* [ASSIGNMENT] Starting with the line that contains "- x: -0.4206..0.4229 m" and stopping after the line that contains "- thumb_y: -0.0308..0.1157", return each line below exactly as written, with no others.

* [DATASET CONTENT]
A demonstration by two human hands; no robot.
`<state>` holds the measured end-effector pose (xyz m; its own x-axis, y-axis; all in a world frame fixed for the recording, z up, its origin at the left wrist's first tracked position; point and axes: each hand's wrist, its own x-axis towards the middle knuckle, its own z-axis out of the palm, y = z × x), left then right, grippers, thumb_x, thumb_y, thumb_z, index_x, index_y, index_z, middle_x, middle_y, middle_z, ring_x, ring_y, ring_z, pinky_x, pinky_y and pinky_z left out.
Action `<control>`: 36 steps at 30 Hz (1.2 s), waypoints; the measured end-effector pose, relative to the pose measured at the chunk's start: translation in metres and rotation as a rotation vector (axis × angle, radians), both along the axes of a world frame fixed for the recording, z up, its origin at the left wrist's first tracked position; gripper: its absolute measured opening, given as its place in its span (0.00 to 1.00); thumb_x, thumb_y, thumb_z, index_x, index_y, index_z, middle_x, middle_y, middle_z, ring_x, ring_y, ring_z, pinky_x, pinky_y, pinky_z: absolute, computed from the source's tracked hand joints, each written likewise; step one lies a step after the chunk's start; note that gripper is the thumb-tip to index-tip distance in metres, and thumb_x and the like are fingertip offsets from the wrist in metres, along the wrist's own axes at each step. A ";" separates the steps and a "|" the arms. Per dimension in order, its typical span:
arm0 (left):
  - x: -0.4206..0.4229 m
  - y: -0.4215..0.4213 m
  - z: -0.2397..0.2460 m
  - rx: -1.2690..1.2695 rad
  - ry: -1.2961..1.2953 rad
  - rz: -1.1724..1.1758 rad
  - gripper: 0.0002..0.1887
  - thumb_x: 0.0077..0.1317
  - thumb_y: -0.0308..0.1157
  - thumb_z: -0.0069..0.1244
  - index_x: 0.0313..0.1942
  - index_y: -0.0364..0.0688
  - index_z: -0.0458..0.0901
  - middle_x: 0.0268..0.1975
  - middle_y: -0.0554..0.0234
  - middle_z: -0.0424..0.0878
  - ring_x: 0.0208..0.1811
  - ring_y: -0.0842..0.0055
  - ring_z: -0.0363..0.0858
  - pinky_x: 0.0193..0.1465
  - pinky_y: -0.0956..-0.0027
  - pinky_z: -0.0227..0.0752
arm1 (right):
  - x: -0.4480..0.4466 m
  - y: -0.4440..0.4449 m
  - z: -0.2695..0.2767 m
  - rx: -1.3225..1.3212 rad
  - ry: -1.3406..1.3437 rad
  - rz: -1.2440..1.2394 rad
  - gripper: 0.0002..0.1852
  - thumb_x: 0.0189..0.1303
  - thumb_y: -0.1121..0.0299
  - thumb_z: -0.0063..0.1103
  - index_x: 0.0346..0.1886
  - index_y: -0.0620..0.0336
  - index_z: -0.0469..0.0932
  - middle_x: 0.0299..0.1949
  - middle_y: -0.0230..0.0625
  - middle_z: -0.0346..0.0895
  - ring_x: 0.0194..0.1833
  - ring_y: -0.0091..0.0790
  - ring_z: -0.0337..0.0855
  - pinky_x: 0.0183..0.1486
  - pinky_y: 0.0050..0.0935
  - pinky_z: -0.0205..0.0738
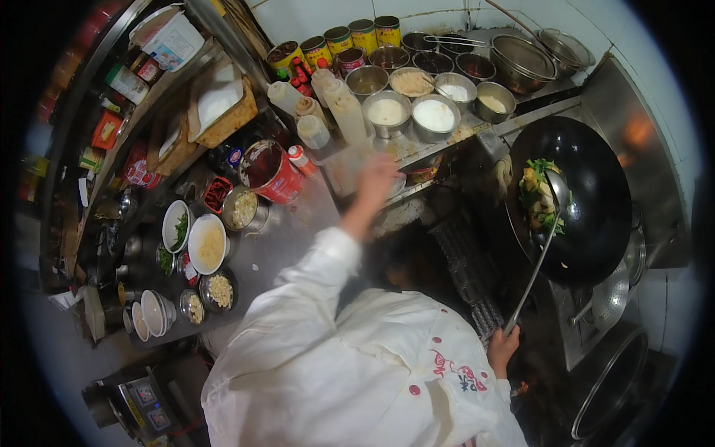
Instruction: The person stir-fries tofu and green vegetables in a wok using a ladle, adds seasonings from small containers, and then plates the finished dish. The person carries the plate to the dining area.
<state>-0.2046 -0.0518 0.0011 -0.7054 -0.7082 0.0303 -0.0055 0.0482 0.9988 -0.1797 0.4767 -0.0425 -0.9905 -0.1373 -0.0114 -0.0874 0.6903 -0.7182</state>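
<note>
My right hand [503,347] grips the long handle of a metal ladle [554,193]. The ladle's bowl rests among cooked greens and pale chunks of food [536,195] in a black wok [592,223]. My left hand [381,176] is stretched out over the near edge of the seasoning counter and is blurred by motion. Closest to it stand plastic squeeze bottles [345,112], one tall and several short. Whether its fingers hold anything is not clear. Steel bowls of white powder or granules [435,118] and pale seasoning [386,112] sit just beyond.
Open cans [363,36] and sauce bowls [433,62] line the back wall, with mesh strainers [524,58]. Leftward, a steel counter [285,246] carries a red bucket [273,173] and bowls of chopped ingredients [209,243]. A perforated skimmer [610,302] lies near the wok.
</note>
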 end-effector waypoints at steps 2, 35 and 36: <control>0.040 -0.070 0.009 -0.282 -0.094 0.351 0.12 0.70 0.28 0.48 0.51 0.35 0.77 0.38 0.59 0.87 0.33 0.78 0.84 0.35 0.74 0.76 | 0.009 -0.013 0.017 -0.077 -0.023 -0.035 0.13 0.61 0.74 0.57 0.48 0.68 0.72 0.26 0.43 0.77 0.23 0.37 0.78 0.28 0.36 0.73; -0.011 -0.282 0.116 -0.700 -1.167 0.006 0.41 0.51 0.63 0.62 0.53 0.35 0.84 0.57 0.47 0.84 0.59 0.58 0.82 0.60 0.59 0.75 | 0.053 -0.147 0.103 -0.458 -0.357 -0.228 0.04 0.64 0.76 0.56 0.37 0.63 0.70 0.19 0.29 0.68 0.14 0.22 0.68 0.16 0.23 0.62; -0.012 -0.280 0.113 -0.697 -1.198 -0.038 0.38 0.50 0.61 0.63 0.51 0.36 0.86 0.56 0.47 0.84 0.59 0.58 0.82 0.59 0.59 0.75 | 0.052 -0.147 0.103 -0.445 -0.327 -0.215 0.04 0.64 0.76 0.56 0.37 0.63 0.70 0.19 0.29 0.69 0.14 0.22 0.68 0.16 0.23 0.62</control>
<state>-0.2166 -0.3317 0.1142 -0.5701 -0.7776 -0.2652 -0.8212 0.5490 0.1557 -0.1273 0.3300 0.0606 -0.9514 0.0041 -0.3080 0.2955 0.2942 -0.9089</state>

* [RESULT OF THE TASK]
  - x: -0.4206..0.4229 m
  - y: -0.4215..0.4213 m
  - z: -0.2397..0.2460 m
  - rx: -1.2690..1.2695 rad
  - ry: -1.2961..1.2953 rad
  - rz: -1.1724..1.1758 rad
  - gripper: 0.0002..0.1887
  - thumb_x: 0.0077..0.1317
  - thumb_y: -0.0308..0.1157

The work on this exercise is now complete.